» TASK DESCRIPTION: The answer must be every line of the records below that contains the word "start".

» THE INPUT:
==*==

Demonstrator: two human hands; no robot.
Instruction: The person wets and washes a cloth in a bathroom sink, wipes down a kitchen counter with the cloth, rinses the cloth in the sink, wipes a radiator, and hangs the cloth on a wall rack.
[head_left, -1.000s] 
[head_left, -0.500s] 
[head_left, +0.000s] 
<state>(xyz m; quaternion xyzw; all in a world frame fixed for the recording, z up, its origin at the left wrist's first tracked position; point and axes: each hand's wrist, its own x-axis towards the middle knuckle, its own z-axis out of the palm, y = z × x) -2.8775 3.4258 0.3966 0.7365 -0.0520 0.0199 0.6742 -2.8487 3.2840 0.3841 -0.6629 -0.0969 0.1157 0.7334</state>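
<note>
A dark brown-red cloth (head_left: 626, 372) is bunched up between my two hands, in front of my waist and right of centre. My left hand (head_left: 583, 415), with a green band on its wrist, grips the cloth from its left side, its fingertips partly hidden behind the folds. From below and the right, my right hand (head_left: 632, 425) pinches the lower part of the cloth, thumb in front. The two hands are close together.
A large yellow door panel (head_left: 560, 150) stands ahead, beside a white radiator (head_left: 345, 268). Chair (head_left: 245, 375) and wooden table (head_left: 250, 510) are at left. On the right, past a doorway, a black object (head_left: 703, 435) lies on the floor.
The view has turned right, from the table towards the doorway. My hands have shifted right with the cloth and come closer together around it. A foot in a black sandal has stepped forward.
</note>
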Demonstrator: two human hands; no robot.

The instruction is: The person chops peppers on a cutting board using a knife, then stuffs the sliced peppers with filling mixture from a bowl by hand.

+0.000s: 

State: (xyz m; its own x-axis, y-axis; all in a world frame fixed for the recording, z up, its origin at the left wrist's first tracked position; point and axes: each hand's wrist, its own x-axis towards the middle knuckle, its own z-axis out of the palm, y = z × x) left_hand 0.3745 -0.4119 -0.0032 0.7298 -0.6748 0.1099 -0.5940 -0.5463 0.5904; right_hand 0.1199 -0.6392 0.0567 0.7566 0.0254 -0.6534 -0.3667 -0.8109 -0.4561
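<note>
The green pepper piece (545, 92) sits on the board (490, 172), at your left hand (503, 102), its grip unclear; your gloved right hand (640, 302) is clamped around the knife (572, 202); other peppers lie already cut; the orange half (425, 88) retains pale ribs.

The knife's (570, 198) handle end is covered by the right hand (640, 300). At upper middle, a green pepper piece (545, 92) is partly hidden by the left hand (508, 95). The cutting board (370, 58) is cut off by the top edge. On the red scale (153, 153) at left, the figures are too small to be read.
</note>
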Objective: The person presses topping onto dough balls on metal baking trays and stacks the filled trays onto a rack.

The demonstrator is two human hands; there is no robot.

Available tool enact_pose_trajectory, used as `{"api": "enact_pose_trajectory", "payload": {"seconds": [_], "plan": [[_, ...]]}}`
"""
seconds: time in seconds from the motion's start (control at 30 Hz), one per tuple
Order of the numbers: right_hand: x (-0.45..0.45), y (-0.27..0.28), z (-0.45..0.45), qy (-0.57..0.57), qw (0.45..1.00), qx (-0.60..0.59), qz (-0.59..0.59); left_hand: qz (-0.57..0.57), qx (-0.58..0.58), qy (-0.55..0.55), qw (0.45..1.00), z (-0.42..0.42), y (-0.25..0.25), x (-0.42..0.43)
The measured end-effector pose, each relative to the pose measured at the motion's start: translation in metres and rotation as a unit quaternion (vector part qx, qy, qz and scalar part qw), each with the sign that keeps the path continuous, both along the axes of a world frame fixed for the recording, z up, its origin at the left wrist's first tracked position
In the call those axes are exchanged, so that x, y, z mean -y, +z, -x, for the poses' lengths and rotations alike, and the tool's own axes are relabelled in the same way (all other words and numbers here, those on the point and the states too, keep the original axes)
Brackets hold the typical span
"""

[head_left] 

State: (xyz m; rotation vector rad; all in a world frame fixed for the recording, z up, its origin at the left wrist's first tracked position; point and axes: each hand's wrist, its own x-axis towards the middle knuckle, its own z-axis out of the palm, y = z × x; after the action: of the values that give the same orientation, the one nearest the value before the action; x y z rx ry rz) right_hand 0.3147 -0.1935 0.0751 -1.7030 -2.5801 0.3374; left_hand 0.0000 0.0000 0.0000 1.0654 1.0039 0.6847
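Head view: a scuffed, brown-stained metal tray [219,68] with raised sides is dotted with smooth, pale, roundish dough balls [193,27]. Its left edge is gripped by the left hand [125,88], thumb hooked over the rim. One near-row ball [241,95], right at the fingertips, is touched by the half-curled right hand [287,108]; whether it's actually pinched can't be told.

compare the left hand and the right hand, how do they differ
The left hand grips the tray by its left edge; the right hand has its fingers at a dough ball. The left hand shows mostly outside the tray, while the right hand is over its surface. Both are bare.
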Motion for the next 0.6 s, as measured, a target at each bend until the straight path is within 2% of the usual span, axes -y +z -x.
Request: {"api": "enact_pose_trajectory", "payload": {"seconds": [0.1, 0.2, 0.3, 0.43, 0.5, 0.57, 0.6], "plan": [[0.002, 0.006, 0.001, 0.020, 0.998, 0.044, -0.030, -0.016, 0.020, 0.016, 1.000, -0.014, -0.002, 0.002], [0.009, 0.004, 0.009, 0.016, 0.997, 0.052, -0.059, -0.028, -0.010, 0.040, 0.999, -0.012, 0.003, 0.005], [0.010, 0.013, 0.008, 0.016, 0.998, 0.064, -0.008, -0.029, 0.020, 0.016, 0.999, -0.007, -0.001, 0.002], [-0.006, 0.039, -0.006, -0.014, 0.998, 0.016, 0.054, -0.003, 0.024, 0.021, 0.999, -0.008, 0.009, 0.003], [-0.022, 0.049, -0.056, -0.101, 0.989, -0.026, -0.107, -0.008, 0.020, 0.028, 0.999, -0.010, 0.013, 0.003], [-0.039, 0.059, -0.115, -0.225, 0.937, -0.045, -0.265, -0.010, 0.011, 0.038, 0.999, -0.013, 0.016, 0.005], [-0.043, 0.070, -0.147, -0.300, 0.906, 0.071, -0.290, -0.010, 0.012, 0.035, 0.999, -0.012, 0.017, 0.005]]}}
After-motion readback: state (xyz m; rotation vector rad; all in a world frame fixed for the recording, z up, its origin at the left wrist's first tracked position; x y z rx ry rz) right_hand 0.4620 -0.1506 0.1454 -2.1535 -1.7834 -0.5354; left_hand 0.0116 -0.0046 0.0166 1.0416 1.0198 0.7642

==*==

» THE COMPLETED TASK:
seconds: time in seconds from the motion's start (control at 30 Hz), one per tuple
The measured end-effector pose, each relative to the pose measured at the motion's start: translation in metres and rotation as a unit quaternion (vector part qx, qy, qz and scalar part qw), each with the sign that keeps the path continuous, both along the axes of a world frame fixed for the recording, z up, its origin at the left wrist's first tracked position

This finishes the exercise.